Understanding and Making the Commitment to be Consistent

Understanding and Making the Commitment to be Consistent

gina_kona-1This is a great time of year to reflect on understanding what a commitment to qualifying for a world championship really entails. In the past three months we have had three world championships take place and many of us are winding down and taking a much needed rest from the season. This is the perfect time to think back on the season and start looking at how to improve for next year.

As I think about what it takes to qualify for any world championships there are many thoughts that come to mind. You need to have a base or volume of training. You need to do technique, threshold, tempo, strength and race simulation type work. You need to know and understand your race day nutrition inside and out. You need to have your body team in place in case any annoying issues come up along the way. With all of that there is one more component needed to qualify for a world championship and that is:
you need to be consistent in your training.

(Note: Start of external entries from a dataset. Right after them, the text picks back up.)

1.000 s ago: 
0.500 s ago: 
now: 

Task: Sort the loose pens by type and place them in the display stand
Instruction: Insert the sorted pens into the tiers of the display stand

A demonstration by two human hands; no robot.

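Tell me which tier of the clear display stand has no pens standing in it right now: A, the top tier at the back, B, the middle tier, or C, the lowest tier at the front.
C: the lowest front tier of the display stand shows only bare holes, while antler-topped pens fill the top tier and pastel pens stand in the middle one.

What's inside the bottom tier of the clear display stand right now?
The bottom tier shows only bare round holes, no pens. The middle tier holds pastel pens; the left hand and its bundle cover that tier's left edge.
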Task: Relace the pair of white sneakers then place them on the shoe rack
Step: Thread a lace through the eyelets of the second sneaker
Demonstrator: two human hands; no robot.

Many talented athletes will miss a worlds spot due to one simple factor: their training was not consistent for a long enough period of time. A coach once told me that for every four days you take off it takes one to two days to get where you were before the time off. Why do I believe this? My actions have had that result. When I fall into that pattern it is like every day is my first day back at the discipline. One of my favorite learning moment reflections was a conversation I had with my masters swim coach one triathlon season.

Me: Tim, my swimming seems to be off this year. I am not sure why, is it cause I am older?
Tim: No, how much are you swimming?
Me: It seems like the same as I always do, three to five times a week.
Tim: Tell me, in the last month how many times have you swam?
Me: Well, once last week — that was because the kids were sick. Two times the week before — Chris’ schedule was tough — three times the week before that and oh… only once the week before that.
Tim: That is seven swims in a month. You are swimming about one-and-a-half to two times a week.

You can only imagine the “ah-ha” moment I had. I then went home and looked through my log book to see if I was accurate in my tallying my swims. I realized that even though I was logging my workouts I was only looking at week to week. I had several excuses why I could not swim so it was easily justified and I did have that one week of three swims which seemed not too long ago, so in the end I thought I was swimming consistently.

When we are younger (less than 37) we can kind of get away with it — if we are talented. If you’re over 40, there’s no way, even if you are talented. Consistency is one of the biggest factors for success and meeting one’s goals. I spoke to two coaches about consistency and here is what they said:

Tim Edmonds – Stanford Masters Swim Coach: “For consistency in swimming you need three swims a week minimum. For improvement you need 18 swims in 30 days never missing more than one day at a time.”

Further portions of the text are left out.